**Problem details**
Please write out all the entries exactly, without the pictures.

**The input**
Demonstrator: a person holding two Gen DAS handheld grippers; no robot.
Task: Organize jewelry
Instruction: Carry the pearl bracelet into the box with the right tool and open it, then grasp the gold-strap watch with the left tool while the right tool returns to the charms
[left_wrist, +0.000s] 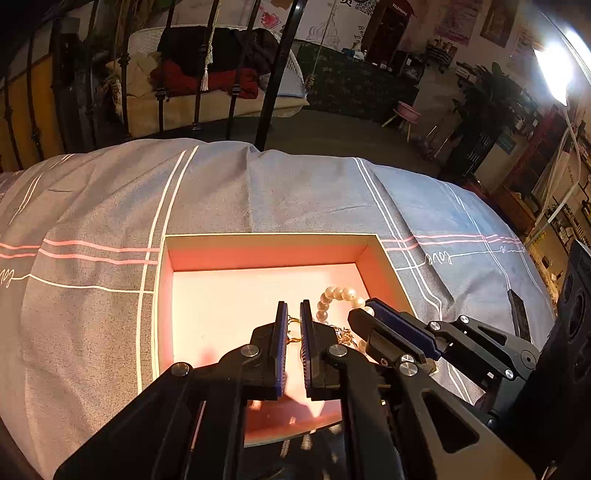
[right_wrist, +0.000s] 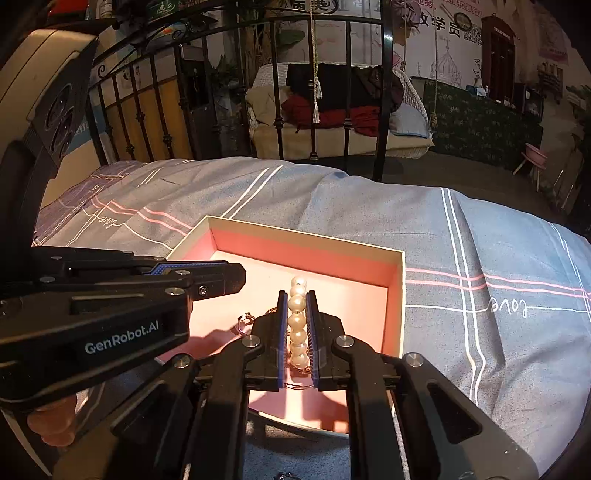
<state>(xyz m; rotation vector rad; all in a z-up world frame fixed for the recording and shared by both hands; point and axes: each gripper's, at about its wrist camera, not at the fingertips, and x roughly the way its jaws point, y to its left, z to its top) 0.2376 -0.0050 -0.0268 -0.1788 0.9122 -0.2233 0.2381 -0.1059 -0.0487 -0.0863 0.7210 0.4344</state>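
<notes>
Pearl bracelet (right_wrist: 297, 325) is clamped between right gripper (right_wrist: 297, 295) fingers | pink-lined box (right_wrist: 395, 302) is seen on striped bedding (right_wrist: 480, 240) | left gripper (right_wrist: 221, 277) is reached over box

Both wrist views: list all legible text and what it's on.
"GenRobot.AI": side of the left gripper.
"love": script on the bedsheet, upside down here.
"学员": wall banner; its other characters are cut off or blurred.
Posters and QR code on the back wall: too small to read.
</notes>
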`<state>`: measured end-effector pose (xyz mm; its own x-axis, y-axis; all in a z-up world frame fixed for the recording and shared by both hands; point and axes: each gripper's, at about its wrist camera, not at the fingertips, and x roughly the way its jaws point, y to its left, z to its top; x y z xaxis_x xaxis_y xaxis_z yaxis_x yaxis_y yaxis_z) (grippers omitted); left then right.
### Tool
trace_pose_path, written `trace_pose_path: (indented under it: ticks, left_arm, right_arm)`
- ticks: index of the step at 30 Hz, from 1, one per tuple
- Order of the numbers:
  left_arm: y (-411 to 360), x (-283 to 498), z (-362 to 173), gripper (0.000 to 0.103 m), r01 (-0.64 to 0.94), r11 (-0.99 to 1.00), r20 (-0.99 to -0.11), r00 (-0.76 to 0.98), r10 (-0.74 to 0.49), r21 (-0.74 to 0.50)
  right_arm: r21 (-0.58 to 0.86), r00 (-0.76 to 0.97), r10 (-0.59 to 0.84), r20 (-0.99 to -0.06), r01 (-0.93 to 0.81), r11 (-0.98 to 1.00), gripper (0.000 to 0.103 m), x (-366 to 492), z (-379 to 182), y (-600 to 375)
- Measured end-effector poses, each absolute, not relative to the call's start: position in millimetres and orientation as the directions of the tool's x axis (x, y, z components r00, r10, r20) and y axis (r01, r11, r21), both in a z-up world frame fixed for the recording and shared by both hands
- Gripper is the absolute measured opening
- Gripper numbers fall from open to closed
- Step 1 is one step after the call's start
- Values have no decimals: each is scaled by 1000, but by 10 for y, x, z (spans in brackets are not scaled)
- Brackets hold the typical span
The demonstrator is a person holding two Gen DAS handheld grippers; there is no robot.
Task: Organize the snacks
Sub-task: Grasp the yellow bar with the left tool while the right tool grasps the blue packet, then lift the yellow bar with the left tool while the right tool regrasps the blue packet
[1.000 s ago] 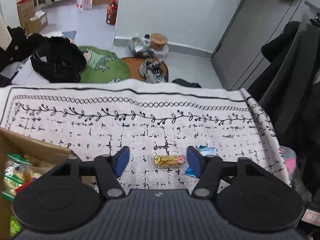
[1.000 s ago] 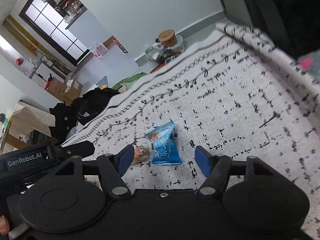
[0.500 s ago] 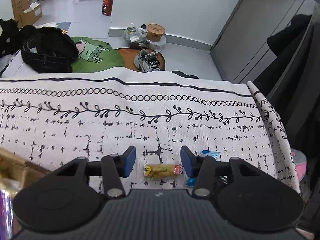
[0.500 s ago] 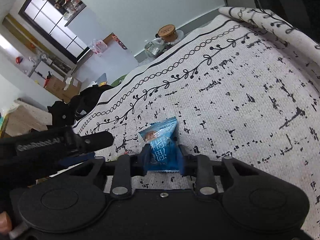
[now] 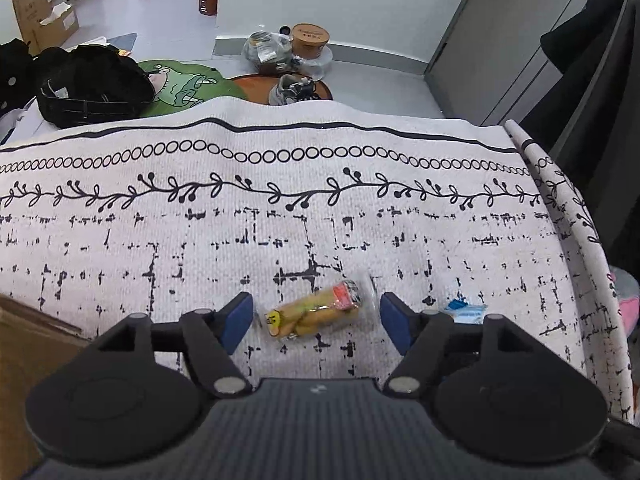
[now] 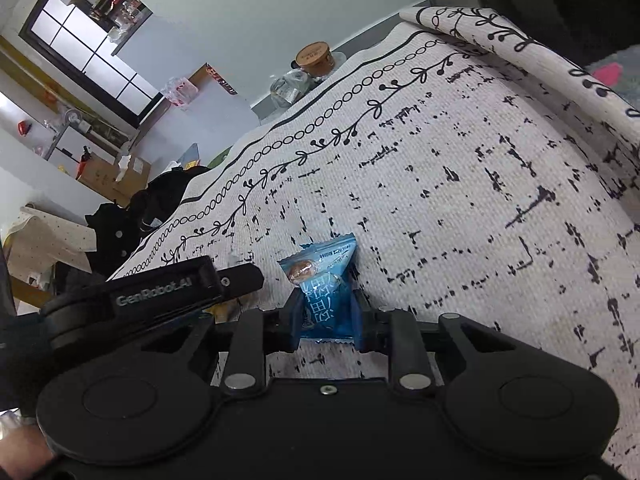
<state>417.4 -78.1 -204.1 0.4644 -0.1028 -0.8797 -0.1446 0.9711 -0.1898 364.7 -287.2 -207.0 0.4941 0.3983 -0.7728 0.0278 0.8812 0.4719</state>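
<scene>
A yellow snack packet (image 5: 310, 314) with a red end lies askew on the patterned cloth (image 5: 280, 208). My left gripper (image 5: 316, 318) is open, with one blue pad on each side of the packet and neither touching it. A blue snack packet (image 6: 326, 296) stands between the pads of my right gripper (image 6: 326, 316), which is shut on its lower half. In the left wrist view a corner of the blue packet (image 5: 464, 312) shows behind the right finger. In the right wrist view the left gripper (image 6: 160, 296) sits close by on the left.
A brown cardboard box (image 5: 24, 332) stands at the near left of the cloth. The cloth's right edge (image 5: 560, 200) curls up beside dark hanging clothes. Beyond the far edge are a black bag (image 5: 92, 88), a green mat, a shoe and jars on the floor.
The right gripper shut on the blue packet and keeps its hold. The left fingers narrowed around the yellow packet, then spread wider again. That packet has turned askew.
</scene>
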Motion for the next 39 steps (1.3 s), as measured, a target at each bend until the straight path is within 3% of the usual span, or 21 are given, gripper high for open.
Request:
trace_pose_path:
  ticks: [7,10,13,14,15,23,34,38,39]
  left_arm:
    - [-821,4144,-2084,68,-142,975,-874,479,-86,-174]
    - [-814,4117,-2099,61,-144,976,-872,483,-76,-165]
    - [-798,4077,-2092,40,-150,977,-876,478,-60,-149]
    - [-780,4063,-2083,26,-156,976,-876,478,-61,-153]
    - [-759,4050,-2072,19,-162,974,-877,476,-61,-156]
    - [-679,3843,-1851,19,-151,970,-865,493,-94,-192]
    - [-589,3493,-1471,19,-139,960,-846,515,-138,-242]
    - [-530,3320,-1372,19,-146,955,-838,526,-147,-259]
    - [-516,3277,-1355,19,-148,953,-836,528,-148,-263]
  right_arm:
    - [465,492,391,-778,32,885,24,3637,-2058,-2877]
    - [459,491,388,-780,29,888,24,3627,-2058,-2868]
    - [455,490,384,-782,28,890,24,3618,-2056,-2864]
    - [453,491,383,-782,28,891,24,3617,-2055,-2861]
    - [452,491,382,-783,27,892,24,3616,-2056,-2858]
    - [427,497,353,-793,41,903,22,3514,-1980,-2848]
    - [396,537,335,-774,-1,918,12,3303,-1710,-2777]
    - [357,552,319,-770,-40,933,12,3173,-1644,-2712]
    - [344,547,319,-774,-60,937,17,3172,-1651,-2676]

**Task result**
Demonstrator: a person holding two Gen DAS handheld grippers; no robot.
Task: Organize jewelry
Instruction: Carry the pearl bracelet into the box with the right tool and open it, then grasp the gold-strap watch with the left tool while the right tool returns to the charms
[left_wrist, +0.000s] 
[right_wrist, +0.000s] 
<state>(xyz m; rotation vector rad; all in a z-up world frame fixed for the recording and shared by both hands; point and axes: each gripper's, at about its wrist camera, not at the fingertips, and x roughly the way its jaws point, y to its left, z to its top) 0.2376 -0.0050 -0.0268 -0.1788 0.9122 -0.2233 0.2381 -0.1059 -0.0487 -0.0863 0.7210 0.4344</state>
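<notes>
Pearl bracelet (right_wrist: 297, 325) is clamped between right gripper (right_wrist: 297, 295) fingers | pink-lined box (right_wrist: 395, 302) is seen on striped bedding (right_wrist: 480, 240) | left gripper (right_wrist: 221, 277) is reached over box

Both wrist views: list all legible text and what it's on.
"GenRobot.AI": side of the left gripper.
"love": script on the bedsheet, upside down here.
"学员": wall banner; its other characters are cut off or blurred.
Posters and QR code on the back wall: too small to read.
</notes>
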`<state>`: measured end-effector pose (xyz mm; its own x-axis, y-axis; all in a z-up world frame fixed for the recording and shared by both hands; point and axes: each gripper's, at about its wrist camera, not at the fingertips, and x roughly the way its jaws point, y to its left, z to its top; x y z xaxis_x xaxis_y xaxis_z yaxis_x yaxis_y yaxis_z) (grippers omitted); left then right.
### Tool
trace_pose_path, written `trace_pose_path: (indented under it: ticks, left_arm, right_arm)`
- ticks: index of the step at 30 Hz, from 1, one per tuple
- Order of the numbers:
  left_arm: y (-411 to 360), x (-283 to 498), z (-362 to 173), gripper (0.000 to 0.103 m), r01 (-0.64 to 0.94), r11 (-0.99 to 1.00), r20 (-0.99 to -0.11), r00 (-0.76 to 0.98), r10 (-0.74 to 0.49), r21 (-0.74 to 0.50)
  right_arm: r21 (-0.58 to 0.86), r00 (-0.76 to 0.97), r10 (-0.59 to 0.84), r20 (-0.99 to -0.06), r01 (-0.93 to 0.81), r11 (-0.98 to 1.00), gripper (0.000 to 0.103 m), x (-366 to 492), z (-379 to 182), y (-600 to 375)
- Measured end-effector poses, each absolute, not relative to the call's start: position in millimetres and orientation as the directions of the tool's x axis (x, y, z components r00, r10, r20) and y axis (r01, r11, r21), both in a z-up world frame fixed for the recording and shared by both hands
- Gripper is the absolute measured opening
- Gripper numbers fall from open to closed
- Step 1 is one step after the call's start
- Values have no decimals: each is scaled by 1000, but by 10 for y, x, z (spans in brackets are not scaled)
- Brackets hold the typical span
The demonstrator is a person holding two Gen DAS handheld grippers; there is no robot.
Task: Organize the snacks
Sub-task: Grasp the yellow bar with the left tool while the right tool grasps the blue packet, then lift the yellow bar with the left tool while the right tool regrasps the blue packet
[1.000 s ago] 
[1.000 s ago] 
[0.500 s ago] 
[0.500 s ago] 
[now] 
[now] 
<state>417.4 -78.1 -204.1 0.4644 -0.1028 -0.8797 -0.1446 0.9711 -0.1898 364.7 -287.2 -207.0 0.4941 0.3983 -0.7728 0.0278 0.8812 0.4719</state>
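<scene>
A yellow snack packet (image 5: 310, 314) with a red end lies askew on the patterned cloth (image 5: 280, 208). My left gripper (image 5: 316, 318) is open, with one blue pad on each side of the packet and neither touching it. A blue snack packet (image 6: 326, 296) stands between the pads of my right gripper (image 6: 326, 316), which is shut on its lower half. In the left wrist view a corner of the blue packet (image 5: 464, 312) shows behind the right finger. In the right wrist view the left gripper (image 6: 160, 296) sits close by on the left.
A brown cardboard box (image 5: 24, 332) stands at the near left of the cloth. The cloth's right edge (image 5: 560, 200) curls up beside dark hanging clothes. Beyond the far edge are a black bag (image 5: 92, 88), a green mat, a shoe and jars on the floor.
The right gripper shut on the blue packet and keeps its hold. The left fingers narrowed around the yellow packet, then spread wider again. That packet has turned askew.
</scene>
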Motion for the next 39 steps (1.3 s), as measured, a target at each bend until the straight path is within 3% of the usual span, or 21 are given, gripper high for open.
Request:
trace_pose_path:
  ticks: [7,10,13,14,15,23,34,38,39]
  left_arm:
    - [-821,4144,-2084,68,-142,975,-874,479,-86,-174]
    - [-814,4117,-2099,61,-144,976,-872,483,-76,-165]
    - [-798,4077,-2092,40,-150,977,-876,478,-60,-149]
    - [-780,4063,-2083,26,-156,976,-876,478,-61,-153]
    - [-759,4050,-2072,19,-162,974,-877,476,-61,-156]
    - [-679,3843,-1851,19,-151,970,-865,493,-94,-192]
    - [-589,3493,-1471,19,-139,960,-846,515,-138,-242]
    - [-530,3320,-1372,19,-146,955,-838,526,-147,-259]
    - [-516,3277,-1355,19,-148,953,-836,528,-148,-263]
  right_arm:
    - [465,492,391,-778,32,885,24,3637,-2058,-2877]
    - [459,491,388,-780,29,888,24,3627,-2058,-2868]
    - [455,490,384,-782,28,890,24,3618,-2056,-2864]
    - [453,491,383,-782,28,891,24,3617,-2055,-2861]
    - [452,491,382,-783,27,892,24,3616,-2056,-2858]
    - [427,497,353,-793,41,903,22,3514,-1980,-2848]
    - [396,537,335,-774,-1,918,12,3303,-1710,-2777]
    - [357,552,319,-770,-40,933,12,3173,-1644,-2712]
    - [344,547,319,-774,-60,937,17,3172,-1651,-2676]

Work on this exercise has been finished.